***** Records for this task *****

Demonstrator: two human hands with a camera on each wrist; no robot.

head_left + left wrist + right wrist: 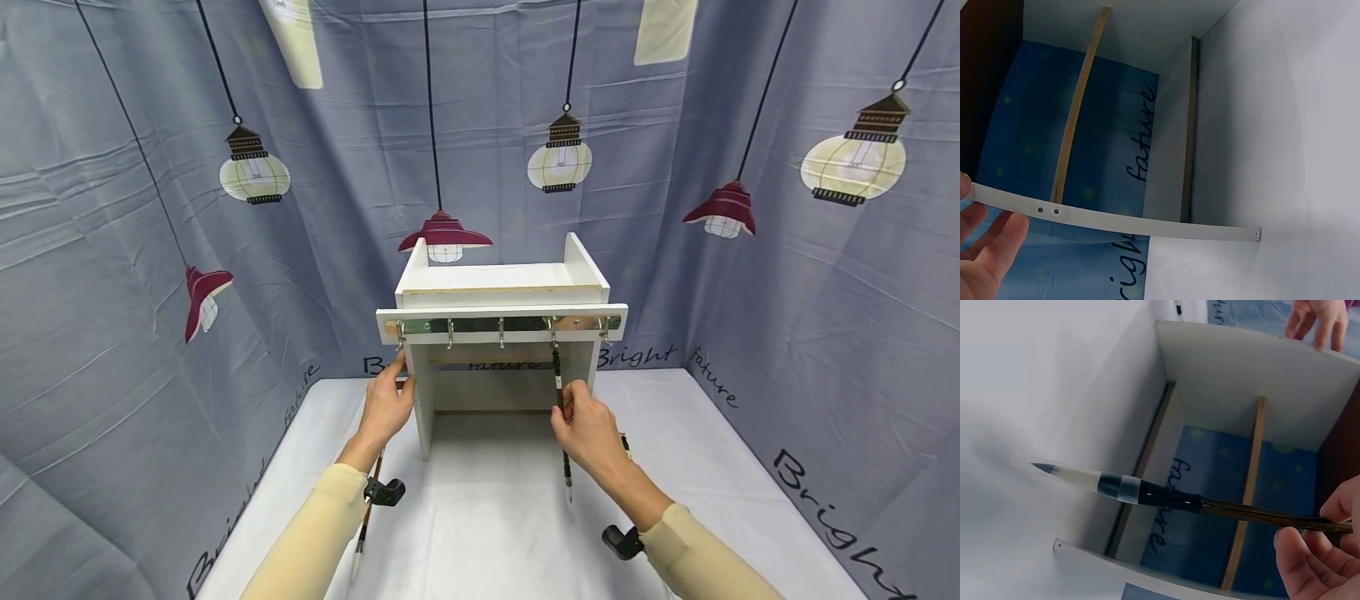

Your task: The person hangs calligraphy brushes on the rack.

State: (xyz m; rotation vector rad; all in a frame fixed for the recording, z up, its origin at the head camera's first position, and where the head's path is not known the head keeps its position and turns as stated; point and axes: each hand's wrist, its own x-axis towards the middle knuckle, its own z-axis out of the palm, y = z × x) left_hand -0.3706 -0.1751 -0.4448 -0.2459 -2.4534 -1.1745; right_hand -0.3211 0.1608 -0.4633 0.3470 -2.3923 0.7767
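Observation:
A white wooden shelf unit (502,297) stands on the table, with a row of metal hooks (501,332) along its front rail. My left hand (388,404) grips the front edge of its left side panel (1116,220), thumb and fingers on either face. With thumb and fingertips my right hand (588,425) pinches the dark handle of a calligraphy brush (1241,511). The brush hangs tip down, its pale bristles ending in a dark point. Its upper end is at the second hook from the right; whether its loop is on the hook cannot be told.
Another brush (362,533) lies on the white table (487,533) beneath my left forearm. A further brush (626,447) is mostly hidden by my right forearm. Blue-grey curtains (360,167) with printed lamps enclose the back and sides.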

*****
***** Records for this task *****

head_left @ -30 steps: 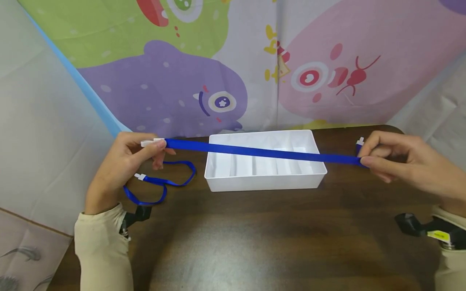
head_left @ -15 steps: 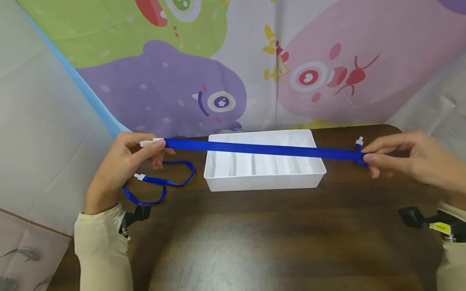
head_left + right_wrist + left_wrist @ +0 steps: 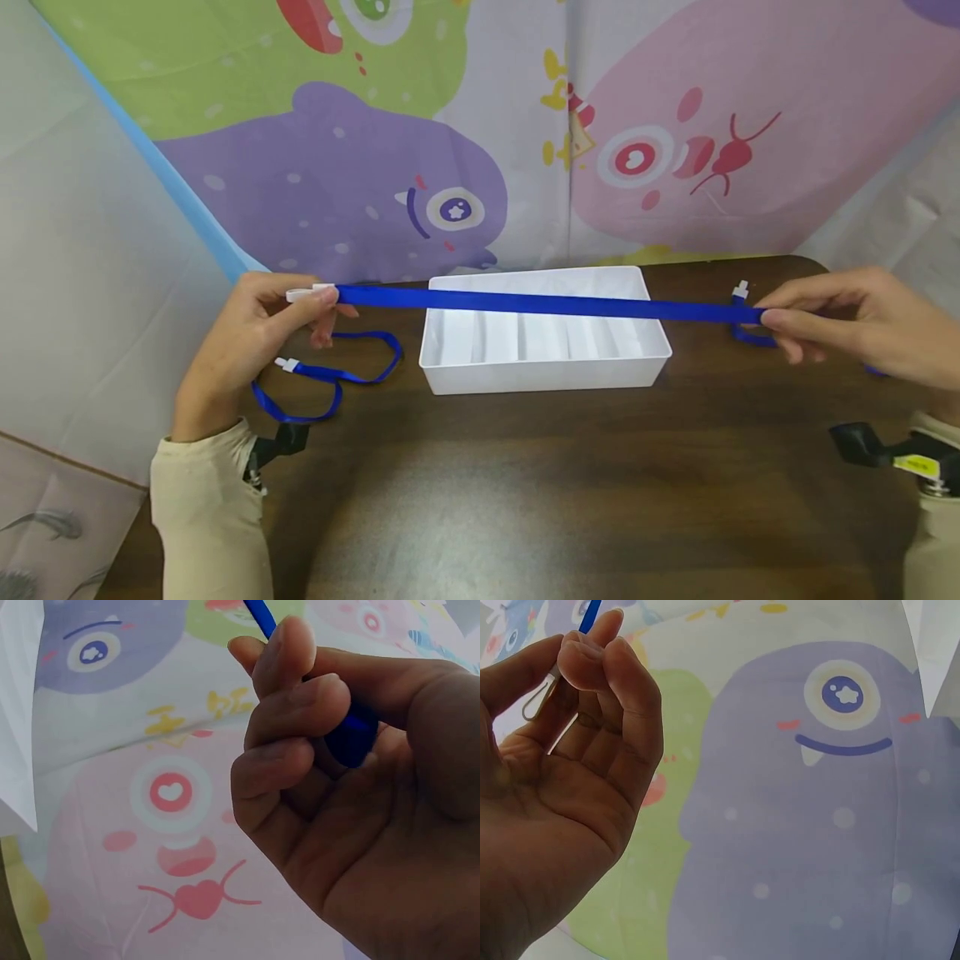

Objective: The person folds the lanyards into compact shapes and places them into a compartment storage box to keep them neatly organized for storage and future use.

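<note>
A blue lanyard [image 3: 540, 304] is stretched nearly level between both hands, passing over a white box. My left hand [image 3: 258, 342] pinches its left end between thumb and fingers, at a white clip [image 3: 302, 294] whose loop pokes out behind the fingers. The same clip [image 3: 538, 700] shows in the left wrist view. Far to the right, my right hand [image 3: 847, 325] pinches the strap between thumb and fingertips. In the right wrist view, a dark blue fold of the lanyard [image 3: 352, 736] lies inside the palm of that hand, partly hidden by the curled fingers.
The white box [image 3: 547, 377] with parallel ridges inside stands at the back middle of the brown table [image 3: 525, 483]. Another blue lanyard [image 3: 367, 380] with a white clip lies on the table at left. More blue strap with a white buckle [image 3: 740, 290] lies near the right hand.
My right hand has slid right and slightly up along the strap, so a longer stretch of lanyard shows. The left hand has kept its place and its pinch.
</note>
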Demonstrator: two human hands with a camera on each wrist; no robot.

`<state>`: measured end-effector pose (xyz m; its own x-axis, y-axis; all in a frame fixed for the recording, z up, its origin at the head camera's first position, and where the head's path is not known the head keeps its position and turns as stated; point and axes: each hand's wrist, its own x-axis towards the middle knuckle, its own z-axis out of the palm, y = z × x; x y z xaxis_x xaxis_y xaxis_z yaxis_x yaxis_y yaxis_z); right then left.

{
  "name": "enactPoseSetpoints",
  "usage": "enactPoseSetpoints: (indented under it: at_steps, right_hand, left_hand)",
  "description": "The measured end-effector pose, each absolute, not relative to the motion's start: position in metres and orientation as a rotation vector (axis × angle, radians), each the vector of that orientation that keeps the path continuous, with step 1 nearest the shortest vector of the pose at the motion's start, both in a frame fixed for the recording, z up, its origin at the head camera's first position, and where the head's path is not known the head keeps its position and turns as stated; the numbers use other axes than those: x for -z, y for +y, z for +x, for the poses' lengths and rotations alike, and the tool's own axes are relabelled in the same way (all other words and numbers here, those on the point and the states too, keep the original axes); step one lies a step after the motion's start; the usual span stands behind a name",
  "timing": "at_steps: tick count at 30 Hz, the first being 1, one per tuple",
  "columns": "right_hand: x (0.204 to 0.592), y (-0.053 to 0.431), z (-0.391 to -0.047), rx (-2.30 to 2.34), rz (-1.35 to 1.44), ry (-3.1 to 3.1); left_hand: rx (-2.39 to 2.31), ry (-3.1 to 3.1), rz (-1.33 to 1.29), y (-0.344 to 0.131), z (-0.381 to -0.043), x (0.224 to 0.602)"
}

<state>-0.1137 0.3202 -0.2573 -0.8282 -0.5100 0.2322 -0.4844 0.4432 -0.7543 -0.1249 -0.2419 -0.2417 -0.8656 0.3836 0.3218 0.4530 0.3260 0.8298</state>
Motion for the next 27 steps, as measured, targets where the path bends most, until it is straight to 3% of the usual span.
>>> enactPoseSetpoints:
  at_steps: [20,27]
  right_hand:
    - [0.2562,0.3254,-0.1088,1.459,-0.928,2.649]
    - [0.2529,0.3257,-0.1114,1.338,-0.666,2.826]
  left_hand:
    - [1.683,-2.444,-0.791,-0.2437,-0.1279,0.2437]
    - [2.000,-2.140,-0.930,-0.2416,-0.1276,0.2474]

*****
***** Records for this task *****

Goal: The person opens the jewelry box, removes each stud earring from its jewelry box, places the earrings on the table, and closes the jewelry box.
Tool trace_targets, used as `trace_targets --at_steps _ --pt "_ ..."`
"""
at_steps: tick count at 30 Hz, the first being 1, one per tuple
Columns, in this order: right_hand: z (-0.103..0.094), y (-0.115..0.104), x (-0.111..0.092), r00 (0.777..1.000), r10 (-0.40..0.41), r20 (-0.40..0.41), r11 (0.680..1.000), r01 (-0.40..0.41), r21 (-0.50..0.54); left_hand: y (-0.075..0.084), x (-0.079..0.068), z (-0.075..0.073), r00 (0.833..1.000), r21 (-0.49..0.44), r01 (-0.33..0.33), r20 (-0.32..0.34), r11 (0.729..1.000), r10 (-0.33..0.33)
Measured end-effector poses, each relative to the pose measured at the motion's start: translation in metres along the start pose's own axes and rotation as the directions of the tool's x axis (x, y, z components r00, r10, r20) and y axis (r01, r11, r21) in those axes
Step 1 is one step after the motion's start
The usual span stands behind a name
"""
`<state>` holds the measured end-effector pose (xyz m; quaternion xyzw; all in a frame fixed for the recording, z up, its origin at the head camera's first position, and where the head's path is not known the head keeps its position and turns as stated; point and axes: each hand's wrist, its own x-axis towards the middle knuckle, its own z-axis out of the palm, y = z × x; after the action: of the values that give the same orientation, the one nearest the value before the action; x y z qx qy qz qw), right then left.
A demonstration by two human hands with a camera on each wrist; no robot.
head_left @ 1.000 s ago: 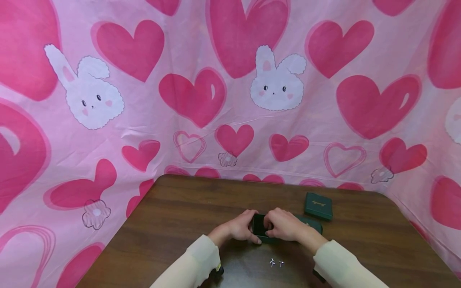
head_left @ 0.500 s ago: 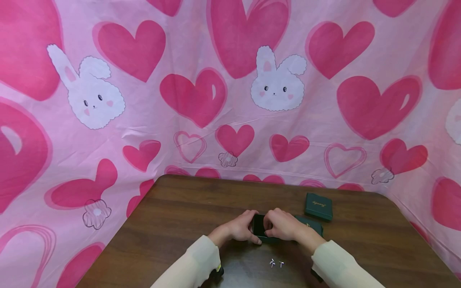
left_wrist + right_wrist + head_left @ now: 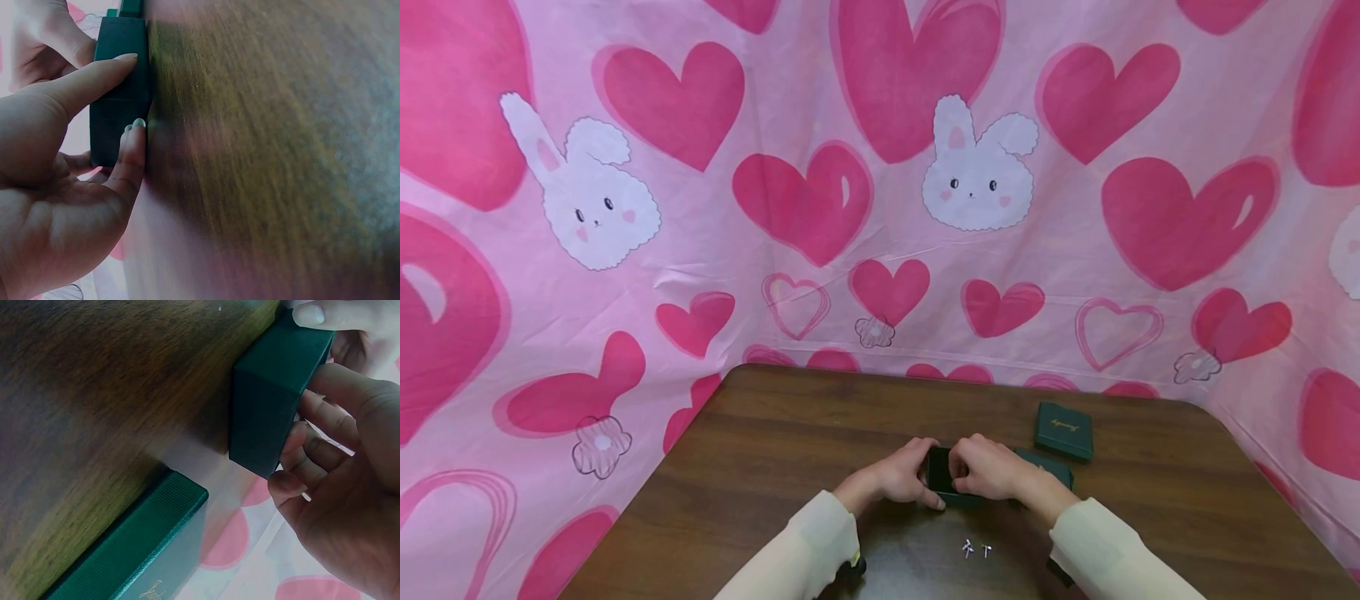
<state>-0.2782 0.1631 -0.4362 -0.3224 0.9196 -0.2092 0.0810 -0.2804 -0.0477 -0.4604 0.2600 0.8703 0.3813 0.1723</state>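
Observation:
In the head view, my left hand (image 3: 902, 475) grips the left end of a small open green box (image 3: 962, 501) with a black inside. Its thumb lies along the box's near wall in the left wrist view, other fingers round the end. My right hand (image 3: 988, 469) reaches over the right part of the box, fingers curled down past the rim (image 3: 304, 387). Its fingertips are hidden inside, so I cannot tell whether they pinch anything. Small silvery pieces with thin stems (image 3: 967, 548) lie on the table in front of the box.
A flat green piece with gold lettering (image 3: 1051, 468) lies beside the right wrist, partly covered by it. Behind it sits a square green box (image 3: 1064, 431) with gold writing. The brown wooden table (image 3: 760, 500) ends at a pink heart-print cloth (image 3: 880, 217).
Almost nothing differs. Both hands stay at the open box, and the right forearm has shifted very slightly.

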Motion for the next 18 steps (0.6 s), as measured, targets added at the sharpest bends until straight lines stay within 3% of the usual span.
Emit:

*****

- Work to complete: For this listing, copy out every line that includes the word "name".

- Output of the task:
  "name": "enactPoseSetpoints",
  "description": "The measured end-effector pose, each absolute, not relative to the motion's start: position in metres and orientation as a rotation vector (axis × angle, radians), each the vector of that orientation that keeps the path continuous, with step 1 nearest the shortest vector of the pose at the motion's start, both in a frame fixed for the recording, z up, its origin at the head camera's first position, and where the head's path is not known the head keeps its position and turns as stated; the numbers use other axes than those: x for -z, y for +y, z for +x, for the poses' lengths and rotations alike, and the tool's own axes are relabelled in the same way (all other words and numbers here, those on the point and the states too, keep the original axes); step one lies a step after the motion's start; the usual span stands behind a name",
The usual span stands behind a name

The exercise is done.